* [Exercise goal]: In this exercise, the data must be written out exactly.

* [Information supplied]:

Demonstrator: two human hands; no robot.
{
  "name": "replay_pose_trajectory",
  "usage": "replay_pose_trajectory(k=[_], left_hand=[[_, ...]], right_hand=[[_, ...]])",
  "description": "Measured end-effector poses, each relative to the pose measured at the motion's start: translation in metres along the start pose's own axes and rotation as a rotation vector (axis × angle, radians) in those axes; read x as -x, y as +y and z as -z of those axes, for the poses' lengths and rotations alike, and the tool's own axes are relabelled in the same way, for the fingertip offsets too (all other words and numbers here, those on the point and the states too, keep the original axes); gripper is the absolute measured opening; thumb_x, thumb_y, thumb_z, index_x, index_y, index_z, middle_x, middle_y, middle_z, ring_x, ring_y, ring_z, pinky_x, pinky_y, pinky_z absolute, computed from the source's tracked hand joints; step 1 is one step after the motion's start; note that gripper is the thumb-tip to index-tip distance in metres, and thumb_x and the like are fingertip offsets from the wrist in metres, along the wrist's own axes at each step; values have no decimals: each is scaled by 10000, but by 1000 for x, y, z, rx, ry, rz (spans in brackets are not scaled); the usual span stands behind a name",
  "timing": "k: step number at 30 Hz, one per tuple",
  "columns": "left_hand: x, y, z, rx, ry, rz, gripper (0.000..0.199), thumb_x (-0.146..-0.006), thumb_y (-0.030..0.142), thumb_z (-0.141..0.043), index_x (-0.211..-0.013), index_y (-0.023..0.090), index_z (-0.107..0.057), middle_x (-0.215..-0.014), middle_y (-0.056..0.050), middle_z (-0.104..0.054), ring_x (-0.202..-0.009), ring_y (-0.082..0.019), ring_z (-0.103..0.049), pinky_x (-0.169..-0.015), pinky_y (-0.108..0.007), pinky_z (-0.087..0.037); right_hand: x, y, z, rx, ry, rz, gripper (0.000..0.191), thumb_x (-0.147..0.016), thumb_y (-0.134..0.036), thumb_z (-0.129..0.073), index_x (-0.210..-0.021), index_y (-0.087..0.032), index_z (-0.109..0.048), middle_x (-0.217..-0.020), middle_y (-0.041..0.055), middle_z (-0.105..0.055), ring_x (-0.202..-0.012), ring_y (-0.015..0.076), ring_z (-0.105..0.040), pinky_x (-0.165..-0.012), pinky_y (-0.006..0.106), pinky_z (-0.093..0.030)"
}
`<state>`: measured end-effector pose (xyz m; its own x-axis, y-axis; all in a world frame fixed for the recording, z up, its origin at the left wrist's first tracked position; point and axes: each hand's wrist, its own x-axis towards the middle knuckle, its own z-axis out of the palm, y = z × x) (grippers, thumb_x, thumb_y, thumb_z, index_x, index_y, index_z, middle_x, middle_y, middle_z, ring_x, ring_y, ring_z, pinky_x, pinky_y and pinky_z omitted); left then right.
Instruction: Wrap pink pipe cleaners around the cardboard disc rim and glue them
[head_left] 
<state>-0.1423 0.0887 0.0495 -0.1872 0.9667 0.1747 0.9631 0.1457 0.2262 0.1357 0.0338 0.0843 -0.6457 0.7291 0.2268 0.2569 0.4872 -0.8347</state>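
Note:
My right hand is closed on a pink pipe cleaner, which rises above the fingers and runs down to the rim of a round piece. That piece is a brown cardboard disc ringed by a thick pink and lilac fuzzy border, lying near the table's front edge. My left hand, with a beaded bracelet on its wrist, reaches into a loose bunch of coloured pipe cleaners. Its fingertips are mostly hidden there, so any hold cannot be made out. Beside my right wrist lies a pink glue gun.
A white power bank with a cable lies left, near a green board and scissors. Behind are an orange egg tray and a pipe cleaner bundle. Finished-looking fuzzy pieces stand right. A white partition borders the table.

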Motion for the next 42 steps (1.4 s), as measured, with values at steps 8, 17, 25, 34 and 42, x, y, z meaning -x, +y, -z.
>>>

* [Task result]:
Demonstrator: two human hands; no robot.
{
  "name": "replay_pose_trajectory",
  "usage": "replay_pose_trajectory(k=[_], left_hand=[[_, ...]], right_hand=[[_, ...]])",
  "description": "Measured end-effector poses, each relative to the pose measured at the motion's start: translation in metres along the start pose's own axes and rotation as a rotation vector (axis × angle, radians) in those axes; read x as -x, y as +y and z as -z of those axes, for the poses' lengths and rotations alike, and the tool's own axes are relabelled in the same way, for the fingertip offsets too (all other words and numbers here, those on the point and the states too, keep the original axes); gripper is the absolute measured opening; thumb_x, thumb_y, thumb_z, index_x, index_y, index_z, middle_x, middle_y, middle_z, ring_x, ring_y, ring_z, pinky_x, pinky_y, pinky_z absolute, computed from the source's tracked hand joints; step 1 is one step after the motion's start; note that gripper is the thumb-tip to index-tip distance in metres, and thumb_x and the like are fingertip offsets from the wrist in metres, along the wrist's own axes at each step; values have no decimals: each is scaled by 10000, but by 1000 for x, y, z, rx, ry, rz (spans in brackets are not scaled); the usual span stands behind a name",
  "timing": "k: step number at 30 Hz, one per tuple",
  "columns": "left_hand: x, y, z, rx, ry, rz, gripper (0.000..0.199), thumb_x (-0.146..-0.006), thumb_y (-0.030..0.142), thumb_z (-0.141..0.043), index_x (-0.211..-0.013), index_y (-0.023..0.090), index_z (-0.107..0.057), middle_x (-0.215..-0.014), middle_y (-0.056..0.050), middle_z (-0.104..0.054), ring_x (-0.202..-0.009), ring_y (-0.082..0.019), ring_z (-0.103..0.049), pinky_x (-0.169..-0.015), pinky_y (-0.108..0.007), pinky_z (-0.087..0.037); right_hand: x, y, z, rx, ry, rz, gripper (0.000..0.191), thumb_x (-0.147..0.016), thumb_y (-0.134..0.036), thumb_z (-0.129..0.073), index_x (-0.210..-0.021), index_y (-0.087..0.032), index_z (-0.109..0.048), middle_x (-0.217..-0.020), middle_y (-0.041..0.055), middle_z (-0.105..0.055), ring_x (-0.202..-0.012), ring_y (-0.015..0.076), ring_z (-0.105..0.040), pinky_x (-0.165..-0.012), pinky_y (-0.006..0.106), pinky_z (-0.093..0.030)"
}
`<state>`: measured end-effector pose (xyz m; its own x-axis, y-axis; all in a world frame fixed for the recording, z up, its origin at the left wrist's first tracked position; point and axes: each hand's wrist, its own x-axis towards the middle knuckle, its own z-axis out of the palm, y = z × x) (grippers, thumb_x, thumb_y, thumb_z, index_x, index_y, index_z, middle_x, middle_y, middle_z, ring_x, ring_y, ring_z, pinky_x, pinky_y and pinky_z omitted); left then right.
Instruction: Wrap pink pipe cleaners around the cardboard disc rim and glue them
[head_left] 
<state>-0.1423 0.0887 0.0495 -0.1872 0.9667 0.1747 0.9631 0.1457 0.2262 0.1357 0.0338 0.0843 -0.6457 0.7291 0.2268 0.2569 0.4872 -0.8347</state>
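Note:
My right hand is closed on a pink pipe cleaner, which rises above the fingers and runs down to the rim of a round piece. That piece is a brown cardboard disc ringed by a thick pink and lilac fuzzy border, lying near the table's front edge. My left hand, with a beaded bracelet on its wrist, reaches into a loose bunch of coloured pipe cleaners. Its fingertips are mostly hidden there, so any hold cannot be made out. Beside my right wrist lies a pink glue gun.
A white power bank with a cable lies left, near a green board and scissors. Behind are an orange egg tray and a pipe cleaner bundle. Finished-looking fuzzy pieces stand right. A white partition borders the table.
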
Motion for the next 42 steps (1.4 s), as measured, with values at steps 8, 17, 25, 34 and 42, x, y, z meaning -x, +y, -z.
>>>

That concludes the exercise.